The only kind of bittersweet I like is poetry. I don't like bittersweet books, they piss me off. But I like poetry. Maybe it's because it doesn't have such a lasting effect on me. But that isn't quite right, either. For the most part, poetry does stay with me longer than a book or movie. Certain lines will continue to run through my head, like getting a song stuck in my head, only more potent. Sometimes I get certain poems mixed up with others, because I have a mash-up going in my brain of one line from Yeats, and two lines from Wordsworth, and one line From Eliot, and a line from Dickinson, and a dash of Keats, and always a healthy helping of Hardy. In fact, my term paper for my Contemporary Poetry class was a series of mash-ups that I "wrote" ("compiled" might be a better word) of two or more poems we had studied. It was fun, and helped me study these poems in unexpected ways.
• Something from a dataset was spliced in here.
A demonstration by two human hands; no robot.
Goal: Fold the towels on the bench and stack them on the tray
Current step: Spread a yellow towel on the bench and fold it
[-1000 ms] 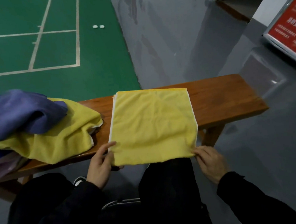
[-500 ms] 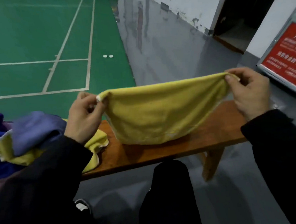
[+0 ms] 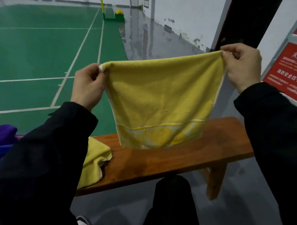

But back to the thing with lines of poetry running through my head. And the bittersweet. I've had these two lines from Yeats's famous poem "When You Are Old" running though my head: "But one man loved the pilgrim soul in you, / And loved the sorrows of your changing face." I love this line. I get a little lump in my throat and a knot in my heart when I think about the kind of love Yeats is talking about. It's beautiful and something people dream about. But I'm talking about bittersweet poetry today, and this is definitely one such. The rest of the poem breaks my heart every time I read it, but I relish that heartbreak, instead of getting angry like I do when I watch The Notebook.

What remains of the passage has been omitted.